▶ [TRY IT]: When a record contains an image, skip the image and retype the rest of that record exactly.

DATASET EXTRACT section start

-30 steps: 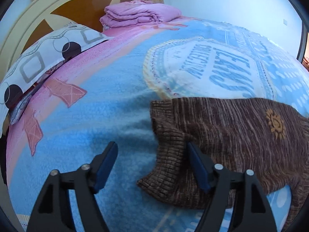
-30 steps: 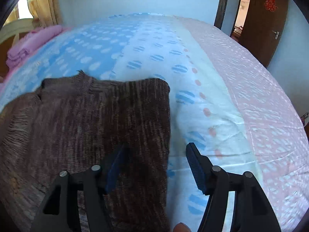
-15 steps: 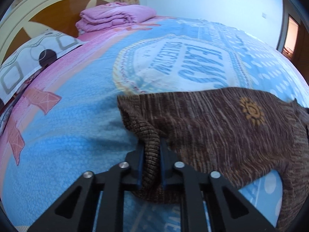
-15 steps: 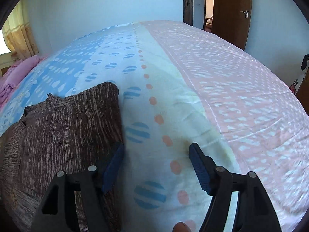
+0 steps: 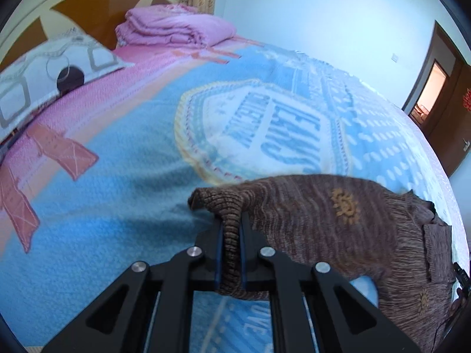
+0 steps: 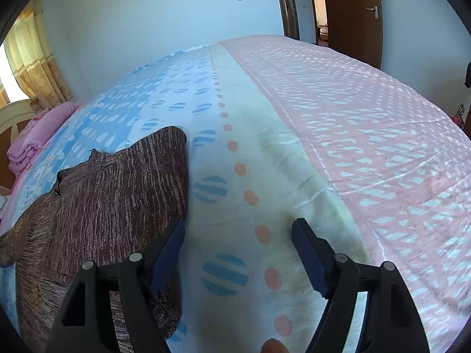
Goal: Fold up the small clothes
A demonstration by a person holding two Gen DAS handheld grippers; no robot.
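Left gripper point(image 5: 230, 245) clamped tight on ribbed hem of brown knit sweater point(image 5: 323, 223), pinched fold standing up between the pads, that edge raised off the bedspread point(image 5: 117, 176). Rest of sweater spread flat on blue part of bedspread, to the right in the left wrist view, orange sun motif facing up. Right gripper point(image 6: 238, 250) not holding anything, jaws opening, only bare cream-and-dotted bedspread point(image 6: 265, 176) between the fingers; left fingertip just at the sweater's point(image 6: 117, 200) right edge, contact unclear. Sweater in right wrist view lying left of the gripper, collar end toward the far side. Folded pink blanket point(image 5: 176, 26) and patterned pillow point(image 5: 59, 67) up at the headboard point(image 5: 73, 3), well apart from the sweater. Dark door point(image 6: 350, 14) beyond the far end of the bed.
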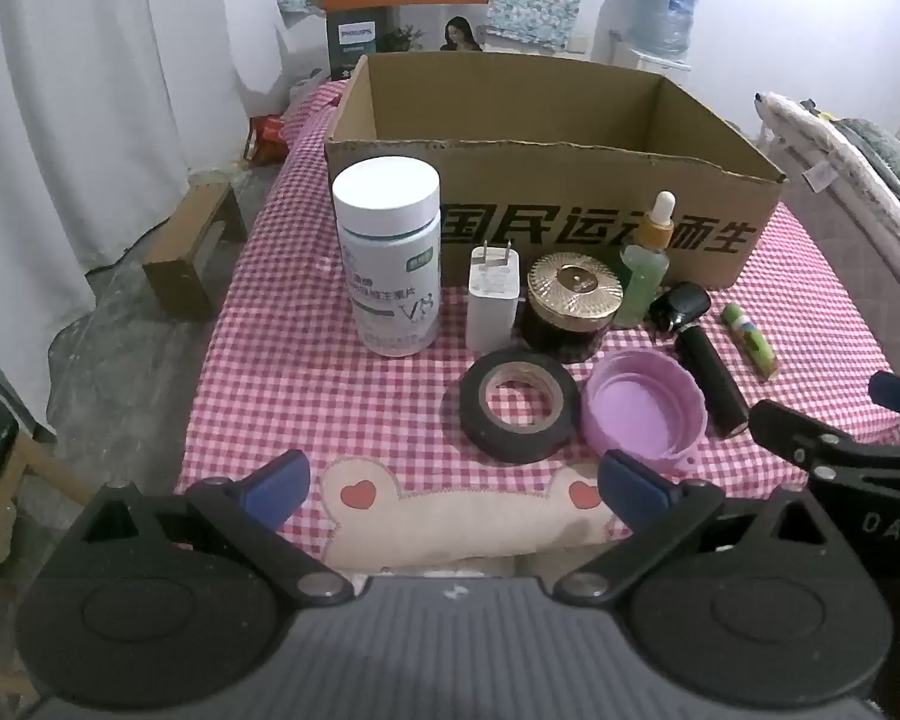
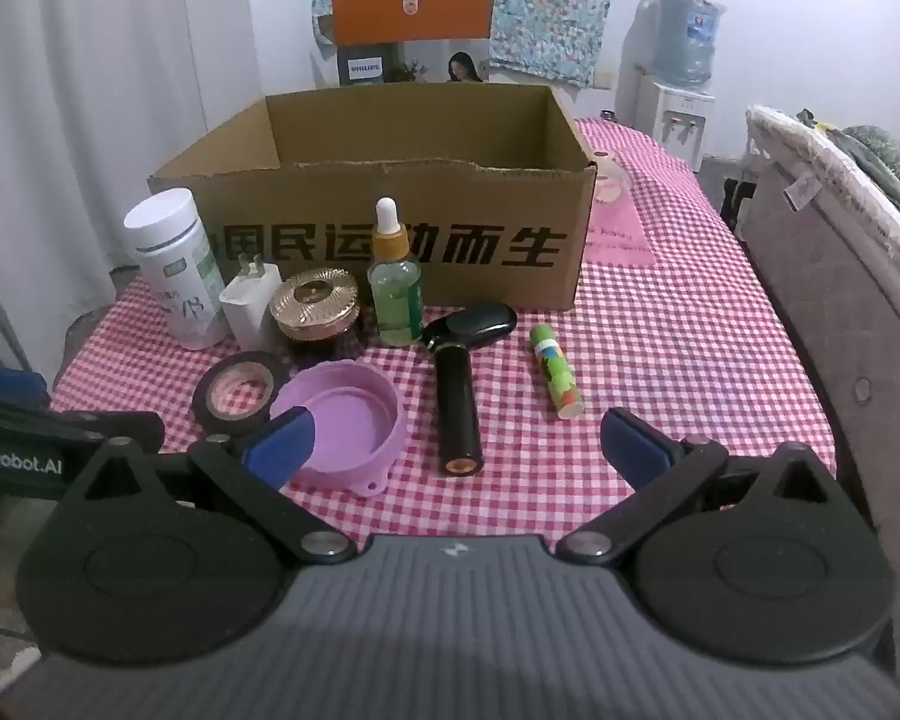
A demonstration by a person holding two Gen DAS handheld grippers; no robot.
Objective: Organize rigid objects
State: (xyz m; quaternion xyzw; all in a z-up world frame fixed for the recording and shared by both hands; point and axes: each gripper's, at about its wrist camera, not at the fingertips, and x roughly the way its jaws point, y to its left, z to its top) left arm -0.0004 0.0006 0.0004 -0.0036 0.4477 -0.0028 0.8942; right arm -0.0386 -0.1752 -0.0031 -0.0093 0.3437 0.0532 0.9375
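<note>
An open cardboard box (image 1: 600,228) (image 2: 390,240) stands at the back of the checked table. In front of it stand a white pill bottle (image 1: 390,258) (image 2: 177,270), a white charger (image 1: 493,297) (image 2: 249,303), a gold-lidded jar (image 1: 570,306) (image 2: 318,312) and a green dropper bottle (image 1: 648,270) (image 2: 395,282). A black tape roll (image 1: 519,405) (image 2: 240,390), a purple lid (image 1: 642,411) (image 2: 342,420), a black handheld device (image 1: 705,366) (image 2: 459,384) and a green glue stick (image 1: 750,339) (image 2: 555,372) lie nearer. My left gripper (image 1: 453,489) and right gripper (image 2: 456,444) are open and empty at the table's near edge.
A padded chair (image 2: 840,276) stands along the table's right side. A water dispenser (image 2: 681,60) and an orange Philips box (image 2: 411,6) stand behind. A small wooden stool (image 1: 192,246) is on the floor to the left. A pink cloth (image 2: 618,222) lies right of the box.
</note>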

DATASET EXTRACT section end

▶ [FINISHED TASK]:
-30 steps: 
-30 steps: 
-15 steps: 
-15 steps: 
+0 steps: 
+0 steps: 
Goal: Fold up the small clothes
A demonstration by a person holding two Gen DAS handheld grippers; no robot.
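Left gripper point(image 5: 230, 245) clamped tight on ribbed hem of brown knit sweater point(image 5: 323, 223), pinched fold standing up between the pads, that edge raised off the bedspread point(image 5: 117, 176). Rest of sweater spread flat on blue part of bedspread, to the right in the left wrist view, orange sun motif facing up. Right gripper point(image 6: 238, 250) not holding anything, jaws opening, only bare cream-and-dotted bedspread point(image 6: 265, 176) between the fingers; left fingertip just at the sweater's point(image 6: 117, 200) right edge, contact unclear. Sweater in right wrist view lying left of the gripper, collar end toward the far side. Folded pink blanket point(image 5: 176, 26) and patterned pillow point(image 5: 59, 67) up at the headboard point(image 5: 73, 3), well apart from the sweater. Dark door point(image 6: 350, 14) beyond the far end of the bed.
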A demonstration by a person holding two Gen DAS handheld grippers; no robot.
Objective: Organize rigid objects
State: (xyz m; quaternion xyzw; all in a z-up world frame fixed for the recording and shared by both hands; point and axes: each gripper's, at about its wrist camera, not at the fingertips, and x roughly the way its jaws point, y to its left, z to its top) left arm -0.0004 0.0006 0.0004 -0.0036 0.4477 -0.0028 0.8942; right arm -0.0386 -0.1752 -0.0031 -0.0093 0.3437 0.0532 0.9375
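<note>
An open cardboard box (image 1: 600,228) (image 2: 390,240) stands at the back of the checked table. In front of it stand a white pill bottle (image 1: 390,258) (image 2: 177,270), a white charger (image 1: 493,297) (image 2: 249,303), a gold-lidded jar (image 1: 570,306) (image 2: 318,312) and a green dropper bottle (image 1: 648,270) (image 2: 395,282). A black tape roll (image 1: 519,405) (image 2: 240,390), a purple lid (image 1: 642,411) (image 2: 342,420), a black handheld device (image 1: 705,366) (image 2: 459,384) and a green glue stick (image 1: 750,339) (image 2: 555,372) lie nearer. My left gripper (image 1: 453,489) and right gripper (image 2: 456,444) are open and empty at the table's near edge.
A padded chair (image 2: 840,276) stands along the table's right side. A water dispenser (image 2: 681,60) and an orange Philips box (image 2: 411,6) stand behind. A small wooden stool (image 1: 192,246) is on the floor to the left. A pink cloth (image 2: 618,222) lies right of the box.
</note>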

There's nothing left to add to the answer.